__Work to be completed__
Without including any pictures, write out the data below exactly.

***** Input data

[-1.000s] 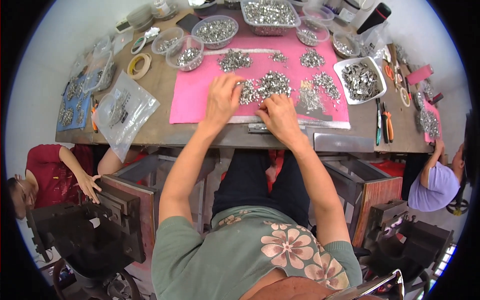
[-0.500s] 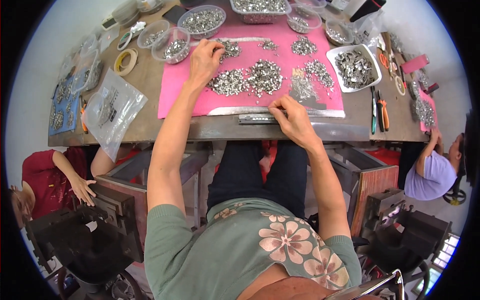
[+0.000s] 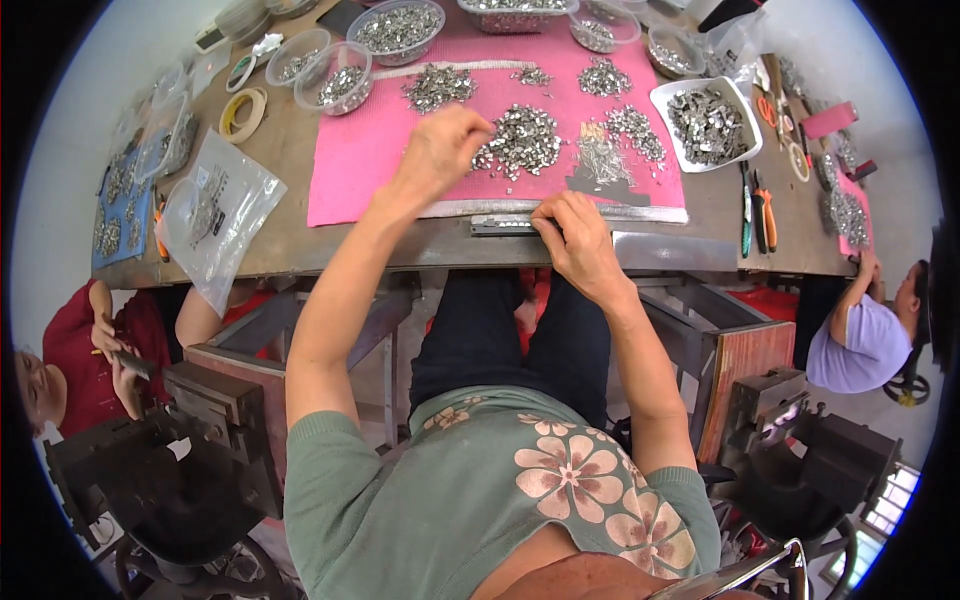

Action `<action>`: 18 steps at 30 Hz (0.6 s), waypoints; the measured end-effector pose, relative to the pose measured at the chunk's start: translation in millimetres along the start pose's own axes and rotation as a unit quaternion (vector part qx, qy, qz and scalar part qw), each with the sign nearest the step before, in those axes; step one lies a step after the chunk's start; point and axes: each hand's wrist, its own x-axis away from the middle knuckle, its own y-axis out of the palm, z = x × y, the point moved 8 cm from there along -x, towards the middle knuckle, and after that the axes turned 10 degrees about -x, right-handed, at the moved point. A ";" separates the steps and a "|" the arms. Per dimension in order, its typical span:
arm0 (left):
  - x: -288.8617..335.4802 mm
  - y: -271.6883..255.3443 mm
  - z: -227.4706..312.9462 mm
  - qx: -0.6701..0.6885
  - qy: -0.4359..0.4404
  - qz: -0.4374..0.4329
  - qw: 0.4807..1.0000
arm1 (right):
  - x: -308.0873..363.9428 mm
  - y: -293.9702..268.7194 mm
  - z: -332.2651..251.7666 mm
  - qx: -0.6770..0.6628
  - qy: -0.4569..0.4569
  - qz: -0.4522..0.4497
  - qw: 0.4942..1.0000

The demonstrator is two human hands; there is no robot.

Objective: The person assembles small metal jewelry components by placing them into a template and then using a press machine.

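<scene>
My left hand (image 3: 440,150) hovers over the pink mat (image 3: 345,175), its thumb and fingertips pinched together beside a heap of small shiny metal pieces (image 3: 528,138). Whatever is in that pinch is too small to make out. At the near edge of the mat, my right hand (image 3: 580,245) has its fingers closed on the right end of a narrow slotted metal bar (image 3: 500,226). Small pieces sit in a row along the bar. Behind my right hand lie a bunch of thin metal pins (image 3: 602,165) and a grey flat piece (image 3: 625,196). Another heap (image 3: 440,88) lies beyond my left hand.
Tubs of metal pieces (image 3: 400,32) line the far side. A white square dish (image 3: 657,95) stands right of the mat, near orange-handled pliers (image 3: 765,220). Left are a tape roll (image 3: 243,114) and a clear plastic bag (image 3: 225,215). Co-workers sit on both sides.
My left hand has come nearer and to the right from the far heap, now over the middle heaps. My right hand stays at the bar. The co-worker at left has brought both hands together around a dark object.
</scene>
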 end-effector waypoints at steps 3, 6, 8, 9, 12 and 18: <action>23.7 18.0 25.2 0.017 0.005 -0.100 0.995 | -1.2 -2.9 -8.2 0.027 -0.030 0.012 0.999; 38.4 22.2 29.8 0.004 0.026 -0.099 0.995 | -2.6 -7.7 -6.3 0.003 -0.021 0.001 1.000; 41.8 19.4 28.5 -0.002 0.019 -0.099 0.995 | -7.6 -8.2 2.8 0.025 0.032 -0.015 0.999; 42.5 18.0 27.4 -0.009 0.011 -0.101 0.995 | -11.3 -6.6 4.4 0.025 0.031 -0.015 0.999; 41.4 14.6 25.7 -0.016 0.007 -0.083 0.996 | -25.7 0.8 11.5 0.035 0.017 0.006 0.999; 45.9 -4.1 24.4 -0.040 0.020 -0.058 0.997 | -48.1 25.0 15.4 0.062 -0.002 0.000 0.998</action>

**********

__Solution below__
[-1.000s] 
[-0.500s] 
[+0.000s] 

Action `<action>`: 18 steps at 30 Hz (0.6 s), waypoints; the measured end-effector pose, relative to the pose measured at the chunk's start: translation in millimetres along the start pose's own axes and rotation as a unit quaternion (vector part qx, qy, qz and scalar part qw), each with the sign nearest the step before, in those axes; step one lies a step after the chunk's start; point and axes: each hand's wrist, its own x-axis away from the middle knuckle, its own y-axis out of the palm, z = x × y, the point moved 8 cm from there along -x, towards the middle knuckle, and after that the axes turned 10 degrees about -x, right-handed, at the moved point. A ";" separates the steps and a "|" the arms. Per dimension in order, its typical span:
arm0 (left):
  - x: -288.8617..335.4802 mm
  - y: -271.6883..255.3443 mm
  - z: -227.4706..312.9462 mm
  - qx: -0.6701..0.6885
  - qy: -0.4359..0.4404
  - qz: -0.4374..0.4329
  - qw: 0.4807..1.0000
arm1 (right):
  - x: -308.0873..363.9428 mm
  - y: -293.9702..268.7194 mm
  - z: -332.2651..251.7666 mm
  - qx: -0.6770..0.6628
  - qy: -0.4569..0.4569
  - qz: -0.4522..0.4497
  - qw: 0.4942..1.0000

The demonstrator is two human hands; there is no robot.

Objective: The person assembles small metal jewelry components by placing them into a template and then using a press machine.

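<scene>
My left hand (image 3: 440,150) hovers over the pink mat (image 3: 345,175), its thumb and fingertips pinched together beside a heap of small shiny metal pieces (image 3: 528,138). Whatever is in that pinch is too small to make out. At the near edge of the mat, my right hand (image 3: 580,245) has its fingers closed on the right end of a narrow slotted metal bar (image 3: 500,226). Small pieces sit in a row along the bar. Behind my right hand lie a bunch of thin metal pins (image 3: 602,165) and a grey flat piece (image 3: 625,196). Another heap (image 3: 440,88) lies beyond my left hand.
Tubs of metal pieces (image 3: 400,32) line the far side. A white square dish (image 3: 657,95) stands right of the mat, near orange-handled pliers (image 3: 765,220). Left are a tape roll (image 3: 243,114) and a clear plastic bag (image 3: 225,215). Co-workers sit on both sides.
My left hand has come nearer and to the right from the far heap, now over the middle heaps. My right hand stays at the bar. The co-worker at left has brought both hands together around a dark object.
</scene>
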 end-effector waypoints at steps 3, 6, 8, 9, 12 and 18: <action>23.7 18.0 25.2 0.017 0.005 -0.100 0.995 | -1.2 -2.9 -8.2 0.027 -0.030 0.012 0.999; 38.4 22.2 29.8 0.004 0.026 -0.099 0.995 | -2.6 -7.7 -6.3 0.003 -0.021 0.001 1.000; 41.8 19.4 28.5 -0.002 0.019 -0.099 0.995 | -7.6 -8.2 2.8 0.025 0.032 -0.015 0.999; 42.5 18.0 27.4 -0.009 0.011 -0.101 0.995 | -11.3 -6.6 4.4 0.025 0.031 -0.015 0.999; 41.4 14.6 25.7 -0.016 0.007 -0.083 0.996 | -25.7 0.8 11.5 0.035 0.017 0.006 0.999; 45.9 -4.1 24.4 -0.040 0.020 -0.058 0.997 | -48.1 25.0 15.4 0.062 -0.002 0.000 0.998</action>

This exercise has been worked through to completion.